CRF is the founding member of a four-peptide mammalian family that also includes urocortin 1 (binds both CRHR1 and CRHR2), urocortin 2 (CRHR2-selective), and urocortin 3 (CRHR2-selective). The urocortins are the peptides typically used experimentally when investigators want to engage CRHR2 selectively, in contrast to CRF's CRHR1 preference (Bale & Vale, 2004).

Hypotheses5 directions▾ collapse

Research directions for this peptide, selected from the current sources — hypotheses you can explore and model. None of it is proven yet; tap any one to see the full thinking.

openupdated 2026-06-05

Is the chemical modification at the very tip of this stress hormone doing active receptor-binding work, not just protecting the molecule from degradation?

If the amide cap is a genuine binding element, chemists could copy or improve it to make more effective and longer-lasting drugs for conditions driven by the stress hormone system, including anxiety, PTSD, and Cushing's disease.

The hypothesis
The C-terminal amidation of CRF 1-41 (Ile41-NH2, not visible in the stored sequence) is not merely a stability modification but is a structural determinant that reorients the C-terminal helix to increase the electrostatic complementarity with the CRHR1 extracellular domain, and its absence converts CRF into a partial agonist.
Why it’s plausible
Class B GPCR ligands depend critically on C-terminal modifications for receptor engagement. The readme explicitly notes the C-terminal amide is essential for receptor binding and stability. Amidation neutralizes the terminal carboxylate, altering the local electrostatic environment and potentially the helical cap conformation. If the amide directly contacts a charged residue in the CRHR1 ECD, its removal would reduce binding energy and Emax, converting the peptide from full to partial agonist rather than simply destabilizing it.
Why it matters
If C-terminal amidation is a structural pharmacophore element rather than a passive stability feature, it becomes a rational design handle: synthetic amide bioisosteres could yield protease-resistant CRF analogs that retain full agonism at CRHR1.
Plausibility.65
Novelty.55
Impact.60
Basis · grounding3 computed/notes
[1]
noteC-terminal amidation (Ile-NH2) described as essential for receptor binding and circulating stability; amide is not visible in the raw sequence
[2]
sequenceSequence ends in ...KLMEII; position 41 is Ile, the site of amidation; the raw sequence cannot encode the amide, masking this pharmacophoric element
[3]
structurepLDDT=53.1 at C-terminus consistent with a disordered or poorly modeled C-terminal region in the absence of amide information, supporting the idea that amide geometry changes the C-terminal pose
openupdated 2026-06-05

Do the handful of amino-acid differences between human and sheep CRF explain why human CRF targets mainly the anxiety-driving stress receptor while the sheep version is less choosy?

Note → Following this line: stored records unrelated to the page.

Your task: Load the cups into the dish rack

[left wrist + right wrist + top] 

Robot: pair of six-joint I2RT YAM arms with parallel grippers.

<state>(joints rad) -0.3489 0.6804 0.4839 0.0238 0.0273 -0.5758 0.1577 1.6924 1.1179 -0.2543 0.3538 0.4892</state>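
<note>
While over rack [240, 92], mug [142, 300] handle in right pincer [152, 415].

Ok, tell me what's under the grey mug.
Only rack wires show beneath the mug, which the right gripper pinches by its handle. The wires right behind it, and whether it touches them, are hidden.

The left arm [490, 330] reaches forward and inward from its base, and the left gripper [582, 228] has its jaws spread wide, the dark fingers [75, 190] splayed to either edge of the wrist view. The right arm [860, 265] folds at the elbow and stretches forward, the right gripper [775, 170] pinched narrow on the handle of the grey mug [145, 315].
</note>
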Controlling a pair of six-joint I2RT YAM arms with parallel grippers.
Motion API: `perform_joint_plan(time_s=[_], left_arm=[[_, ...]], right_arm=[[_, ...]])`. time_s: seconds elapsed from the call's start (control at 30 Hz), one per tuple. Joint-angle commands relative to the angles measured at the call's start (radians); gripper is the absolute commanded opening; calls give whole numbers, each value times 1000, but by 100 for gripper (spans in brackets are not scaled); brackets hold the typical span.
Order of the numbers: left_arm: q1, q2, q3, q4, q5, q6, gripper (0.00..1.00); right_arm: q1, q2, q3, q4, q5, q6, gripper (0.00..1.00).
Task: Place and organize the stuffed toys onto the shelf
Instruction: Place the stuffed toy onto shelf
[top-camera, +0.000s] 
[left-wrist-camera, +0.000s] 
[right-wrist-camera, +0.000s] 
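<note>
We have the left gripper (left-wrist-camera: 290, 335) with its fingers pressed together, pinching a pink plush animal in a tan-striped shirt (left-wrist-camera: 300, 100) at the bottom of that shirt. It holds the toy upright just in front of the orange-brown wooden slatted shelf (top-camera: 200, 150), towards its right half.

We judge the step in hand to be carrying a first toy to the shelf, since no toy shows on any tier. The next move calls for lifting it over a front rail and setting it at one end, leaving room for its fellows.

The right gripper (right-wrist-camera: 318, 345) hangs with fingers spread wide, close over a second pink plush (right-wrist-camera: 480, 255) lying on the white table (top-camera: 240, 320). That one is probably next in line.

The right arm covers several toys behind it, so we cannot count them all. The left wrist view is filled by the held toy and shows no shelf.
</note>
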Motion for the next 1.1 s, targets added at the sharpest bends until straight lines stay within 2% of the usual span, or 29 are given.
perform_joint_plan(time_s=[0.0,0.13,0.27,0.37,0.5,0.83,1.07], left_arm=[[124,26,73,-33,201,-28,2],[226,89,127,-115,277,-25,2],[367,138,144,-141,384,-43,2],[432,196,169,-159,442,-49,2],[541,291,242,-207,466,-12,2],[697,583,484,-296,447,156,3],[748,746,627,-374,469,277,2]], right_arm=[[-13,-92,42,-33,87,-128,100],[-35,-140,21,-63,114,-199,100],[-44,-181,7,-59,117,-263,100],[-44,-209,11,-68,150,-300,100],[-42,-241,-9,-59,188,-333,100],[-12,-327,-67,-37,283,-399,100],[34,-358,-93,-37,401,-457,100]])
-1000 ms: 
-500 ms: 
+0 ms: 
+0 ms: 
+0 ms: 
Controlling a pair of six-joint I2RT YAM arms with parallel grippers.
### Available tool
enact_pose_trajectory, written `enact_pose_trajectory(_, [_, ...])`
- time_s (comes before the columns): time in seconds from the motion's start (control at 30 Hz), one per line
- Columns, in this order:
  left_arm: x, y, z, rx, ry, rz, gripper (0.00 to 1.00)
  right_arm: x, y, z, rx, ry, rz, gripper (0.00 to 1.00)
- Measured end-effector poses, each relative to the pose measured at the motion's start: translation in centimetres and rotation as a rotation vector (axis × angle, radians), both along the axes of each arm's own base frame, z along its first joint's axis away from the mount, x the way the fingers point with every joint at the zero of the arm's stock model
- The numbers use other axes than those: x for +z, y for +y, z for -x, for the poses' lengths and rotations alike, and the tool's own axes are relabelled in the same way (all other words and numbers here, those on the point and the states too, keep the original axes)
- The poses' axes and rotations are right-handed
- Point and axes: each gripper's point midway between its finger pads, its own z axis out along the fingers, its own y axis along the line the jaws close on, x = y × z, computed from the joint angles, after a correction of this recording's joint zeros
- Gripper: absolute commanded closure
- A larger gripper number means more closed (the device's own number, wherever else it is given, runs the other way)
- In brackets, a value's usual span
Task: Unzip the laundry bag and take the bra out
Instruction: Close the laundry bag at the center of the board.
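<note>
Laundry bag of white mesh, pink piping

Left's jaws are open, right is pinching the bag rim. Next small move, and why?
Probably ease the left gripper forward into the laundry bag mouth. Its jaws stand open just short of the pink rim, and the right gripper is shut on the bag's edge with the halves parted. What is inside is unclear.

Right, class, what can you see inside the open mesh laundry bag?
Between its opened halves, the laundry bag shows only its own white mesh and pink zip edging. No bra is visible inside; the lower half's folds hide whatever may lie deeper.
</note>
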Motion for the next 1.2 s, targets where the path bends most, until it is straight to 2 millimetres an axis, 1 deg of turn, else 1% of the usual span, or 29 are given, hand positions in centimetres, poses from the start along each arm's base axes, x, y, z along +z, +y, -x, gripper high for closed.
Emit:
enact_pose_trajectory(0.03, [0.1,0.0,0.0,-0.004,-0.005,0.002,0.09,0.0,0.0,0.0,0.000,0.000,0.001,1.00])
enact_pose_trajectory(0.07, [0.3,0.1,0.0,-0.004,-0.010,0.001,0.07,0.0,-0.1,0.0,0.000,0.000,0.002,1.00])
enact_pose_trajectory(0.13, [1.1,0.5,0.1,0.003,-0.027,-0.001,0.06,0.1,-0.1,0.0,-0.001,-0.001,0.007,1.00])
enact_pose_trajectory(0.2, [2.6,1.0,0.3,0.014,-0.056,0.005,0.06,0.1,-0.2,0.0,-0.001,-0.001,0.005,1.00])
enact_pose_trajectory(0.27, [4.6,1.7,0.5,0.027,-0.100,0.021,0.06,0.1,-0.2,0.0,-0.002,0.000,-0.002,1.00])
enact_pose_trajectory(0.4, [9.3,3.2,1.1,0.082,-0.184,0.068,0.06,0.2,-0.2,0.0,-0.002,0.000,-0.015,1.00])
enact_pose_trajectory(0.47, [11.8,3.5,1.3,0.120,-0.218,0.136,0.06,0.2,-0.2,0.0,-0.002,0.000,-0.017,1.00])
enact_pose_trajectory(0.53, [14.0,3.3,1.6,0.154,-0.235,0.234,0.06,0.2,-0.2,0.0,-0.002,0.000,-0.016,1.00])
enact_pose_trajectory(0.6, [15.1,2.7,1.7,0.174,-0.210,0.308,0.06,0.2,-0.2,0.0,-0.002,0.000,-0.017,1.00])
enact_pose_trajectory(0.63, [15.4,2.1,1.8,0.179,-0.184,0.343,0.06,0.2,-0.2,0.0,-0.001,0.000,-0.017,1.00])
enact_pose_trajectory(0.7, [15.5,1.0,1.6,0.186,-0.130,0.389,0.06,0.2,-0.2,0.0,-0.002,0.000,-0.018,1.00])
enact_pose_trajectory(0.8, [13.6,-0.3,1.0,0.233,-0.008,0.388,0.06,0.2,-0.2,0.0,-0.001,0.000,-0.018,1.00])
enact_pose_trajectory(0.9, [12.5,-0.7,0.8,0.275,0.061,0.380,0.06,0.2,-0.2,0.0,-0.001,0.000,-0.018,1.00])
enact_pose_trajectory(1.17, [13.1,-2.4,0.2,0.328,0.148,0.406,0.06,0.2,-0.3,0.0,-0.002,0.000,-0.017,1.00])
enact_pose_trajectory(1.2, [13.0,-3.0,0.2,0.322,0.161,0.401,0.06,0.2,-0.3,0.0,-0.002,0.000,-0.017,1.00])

Mapping these differences would give scientists a precise recipe for engineering synthetic stress hormones that activate only the desired receptor, accelerating the development of more targeted treatments for stress, anxiety, and HPA-axis disorders.

The hypothesis
The seven sequence positions where human/rat CRF differs from ovine CRF cluster on one face of the predicted amphipathic helix and collectively reduce CRHR2 affinity relative to CRHR1, explaining why human CRF is primarily a CRHR1 agonist while ovine CRF retains broader dual-receptor activity.
Why it’s plausible
Human and rat CRF differ from the ovine sequence at seven positions; the human/rat form has been identified as more CRHR1-selective. If these seven differences are non-random and map to the receptor-contact face rather than the solvent-exposed face of the central helix, they would explain subtype selectivity as a simple biophysical property of the amphipathic surface, rather than a complex allosteric phenomenon.
Why it matters
A structure-function map of the seven ovine-to-human substitutions would provide a rational basis for engineering human-CRF-like peptides with tunable CRHR1/CRHR2 selectivity without moving to fully synthetic analogs.
Plausibility.65
Novelty.55
Impact.60
Basis · grounding3 computed/notes
[1]
noteHuman and rat CRF differ from ovine CRF at seven positions; the four-member CRF family includes CRF, urocortin 1, 2, and 3 with distinct receptor selectivities
[2]
sequence41-aa sequence SEEPPISLDLTFHLLREVLEMARAEQLAQQAHSNRKLMEII; helical regions can be predicted from the known CRF structure to identify contact versus solvent faces
[3]
structurepLDDT=53.1 consistent with partially ordered helix; low confidence may reflect the seven-position difference from ovine sequences used to train folding models
openupdated 2026-06-05

Is the stress hormone CRF actually better matched to the anxiety-driving receptor than the recovery receptor it has been labeled as targeting?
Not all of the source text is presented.